India Hicks Reflects on Her Tradition of the Bread and Butter Letter

The excitement of the holidays, but the dread of the thank you letters to come. I remember the feeling so well.

Snap and snap, the sound of our writing cases opening, as we squeezed back the brass catches. What? You didn’t have a smart little writing case with your initials embossed on the top left hand corner? Well, neither did I. My sister did, of course. As the eldest child she was given a brand spanking new case. It was glossy, grown-up red leather, and perfect. All I dreamt of was that writing case. But as the third child I got the hand-me-down, my grandmother’s pigskin writing case, peeling edges, slightly battered, a little scratched. Handed down first to my mother, from her mother, and then to me. Their initials clearly marked on the top left hand corner. No one ever got around to adding my initials. Now, of course, I delight in having that case and the stories it carries. Stuff my sister’s glossy, red history-less case doesn’t have.

We were made to sit side-by-side at the table, with the family writing paper staring unforgivingly in front of us, as the nursery clock tick-tocked slowly on.
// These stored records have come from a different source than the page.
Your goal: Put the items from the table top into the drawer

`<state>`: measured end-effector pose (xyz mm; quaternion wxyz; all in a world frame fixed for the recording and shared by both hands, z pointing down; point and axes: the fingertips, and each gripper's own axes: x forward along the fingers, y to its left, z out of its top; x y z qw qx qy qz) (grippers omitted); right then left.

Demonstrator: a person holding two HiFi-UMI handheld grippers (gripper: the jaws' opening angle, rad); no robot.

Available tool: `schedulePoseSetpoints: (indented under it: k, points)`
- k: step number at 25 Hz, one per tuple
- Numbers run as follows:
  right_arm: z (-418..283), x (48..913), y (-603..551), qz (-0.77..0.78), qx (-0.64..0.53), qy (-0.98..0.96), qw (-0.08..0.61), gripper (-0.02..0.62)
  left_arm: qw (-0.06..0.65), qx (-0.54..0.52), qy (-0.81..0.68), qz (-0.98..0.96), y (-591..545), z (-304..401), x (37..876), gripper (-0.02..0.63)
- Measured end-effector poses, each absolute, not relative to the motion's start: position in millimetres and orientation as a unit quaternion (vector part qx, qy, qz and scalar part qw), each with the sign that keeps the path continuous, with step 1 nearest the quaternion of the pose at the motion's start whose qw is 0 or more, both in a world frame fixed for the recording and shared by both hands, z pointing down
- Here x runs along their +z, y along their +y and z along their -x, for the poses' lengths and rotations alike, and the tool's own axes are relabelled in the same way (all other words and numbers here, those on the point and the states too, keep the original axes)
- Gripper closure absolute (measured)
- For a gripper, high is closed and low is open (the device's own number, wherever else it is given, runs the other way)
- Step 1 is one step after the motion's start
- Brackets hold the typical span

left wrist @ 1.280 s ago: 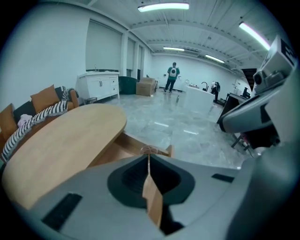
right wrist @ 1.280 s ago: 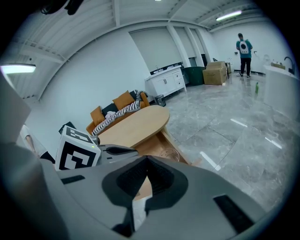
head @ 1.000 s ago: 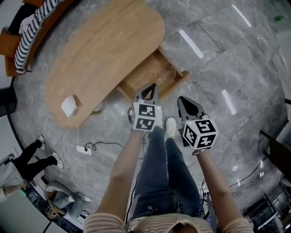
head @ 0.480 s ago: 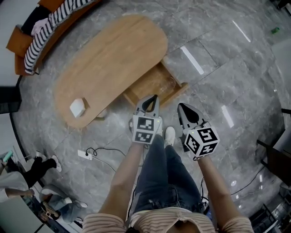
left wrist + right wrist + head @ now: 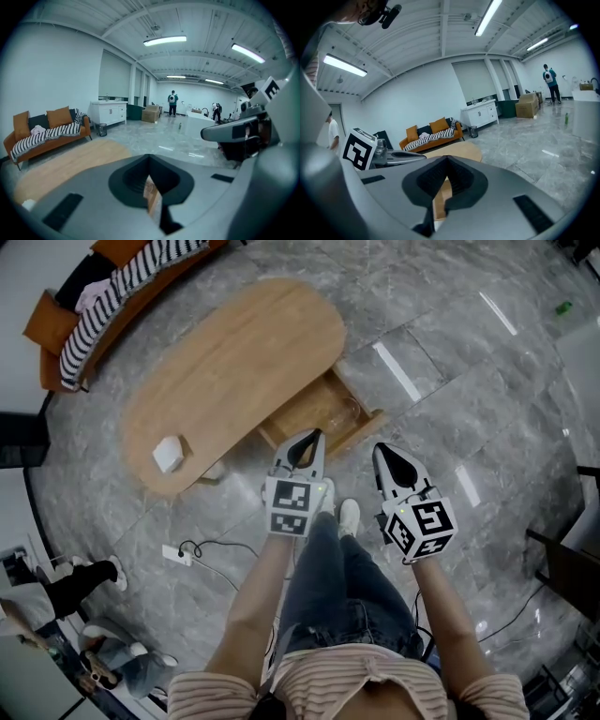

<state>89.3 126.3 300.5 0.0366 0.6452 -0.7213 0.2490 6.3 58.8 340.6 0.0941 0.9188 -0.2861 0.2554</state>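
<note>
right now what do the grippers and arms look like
The left gripper and right gripper match: grey tapering fingers with black ribbed inner faces, each carrying a white cube printed with black square markers. The person wears a pale striped top with short sleeves.

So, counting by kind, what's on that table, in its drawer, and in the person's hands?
Grippers: 2, the left gripper and the right gripper, both shut and empty
White box on the wooden table: 1
Clear glass in the open drawer: 1
Total: 4
</note>
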Motion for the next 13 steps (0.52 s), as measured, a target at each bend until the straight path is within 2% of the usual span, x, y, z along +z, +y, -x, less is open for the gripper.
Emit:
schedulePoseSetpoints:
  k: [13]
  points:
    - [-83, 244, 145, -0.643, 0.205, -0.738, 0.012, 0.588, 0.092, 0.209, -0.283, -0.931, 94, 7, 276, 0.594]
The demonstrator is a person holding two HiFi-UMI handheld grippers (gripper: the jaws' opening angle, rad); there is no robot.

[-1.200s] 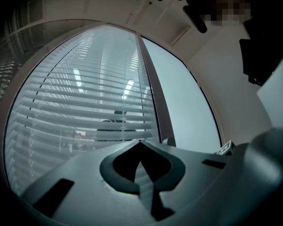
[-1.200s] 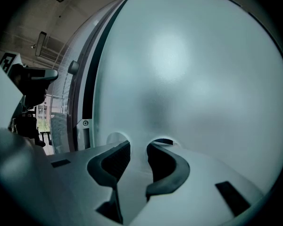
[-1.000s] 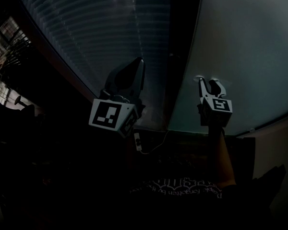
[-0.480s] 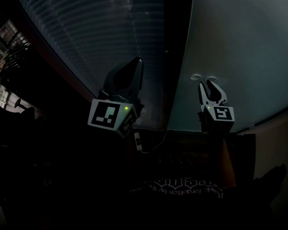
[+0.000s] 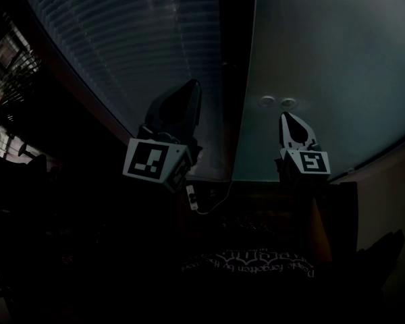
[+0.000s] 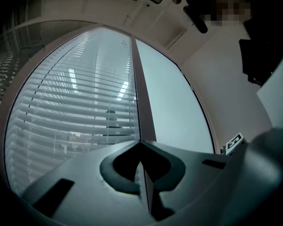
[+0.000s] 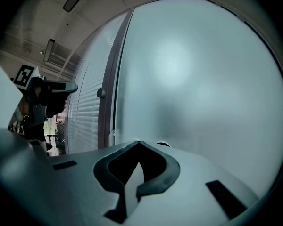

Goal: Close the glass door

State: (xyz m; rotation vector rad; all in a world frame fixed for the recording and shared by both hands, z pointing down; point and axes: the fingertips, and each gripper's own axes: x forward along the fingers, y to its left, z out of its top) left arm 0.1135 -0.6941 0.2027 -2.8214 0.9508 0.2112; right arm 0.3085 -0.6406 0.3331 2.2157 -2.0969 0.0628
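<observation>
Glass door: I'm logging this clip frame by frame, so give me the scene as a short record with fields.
door: frosted glass, right of the blinds
post: dark, between door and blinds
discs: two small round ones on the glass
left gripper: shut, empty, pointing toward the post
right gripper: jaws have just closed, nothing between them, tip just below the discs
contact with glass: cannot tell
door fully shut: cannot tell

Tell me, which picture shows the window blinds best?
The left gripper view: the blinds fill its left half, bright, every slat clear. The head view shows them too, but dark and dim. The right gripper view catches only a narrow strip at its left.
</observation>
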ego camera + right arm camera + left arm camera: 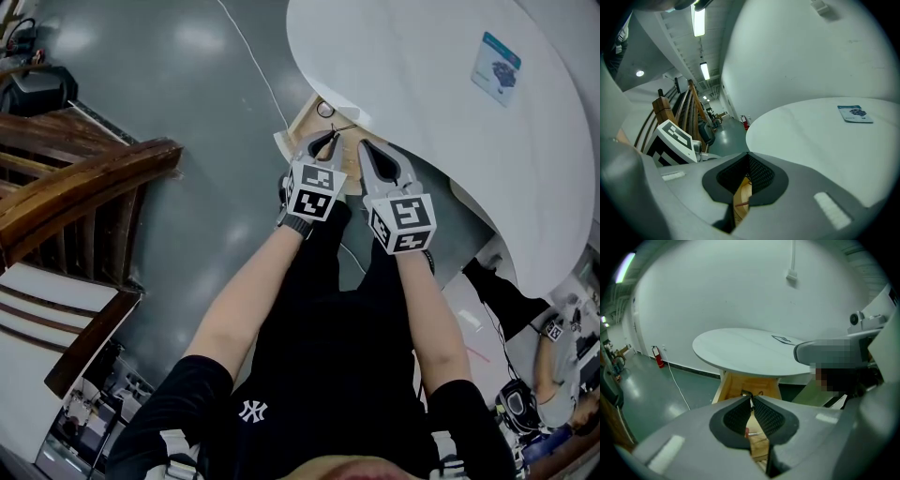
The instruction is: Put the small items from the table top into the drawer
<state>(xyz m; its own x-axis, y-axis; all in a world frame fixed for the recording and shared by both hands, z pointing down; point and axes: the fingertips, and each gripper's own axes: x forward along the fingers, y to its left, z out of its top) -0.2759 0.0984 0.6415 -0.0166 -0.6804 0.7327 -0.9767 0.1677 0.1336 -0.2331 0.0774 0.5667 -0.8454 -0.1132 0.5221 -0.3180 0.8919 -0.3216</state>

The letter had to be dated and correctly addressed…Dear Godfather Charles (yep, him)…and then we had to thank them for the present, say something about how much we liked it, what we intended to do with it and ask how their holiday had been. And just as you thought you could finish, Nanny would remind us that any self-respecting, properly brought up child would write enough to go over the page. Terrible manners not to go over the page. Appalling, in fact.
 Then we would have to begin all over again working our way down the seemingly endless list of aunts, uncles, grandparents and Godparents.

I thought that once I was an adult the bread and butter letter would no longer be faced with dread. The art of gratitude would flow freely from my fingertips in a flourish of good manners. Mistake. After I became an adult, I gave birth four times, and then fostered a fifth. You know what that means–not having a moment to compose a letter of grace and wit yourself, but standing over five children, forcing them to put pen to paper as they shout back “You’re just so old fashioned. No one does this stuff anymore!”

This year, after the holidays, feeling overwhelmed by the thought of going back to work and getting the kids off to school, I let them persuade me that writing a thank you note via email was fine. “Everyone’s doing it, Mum.” In fact, bread and butter text messages seem even more common…’grt8 pres thks‘. Good God, what would Nanny think? 
Now I’ve let the standard slip. Is there any turning back? Or do I need to go with the flow?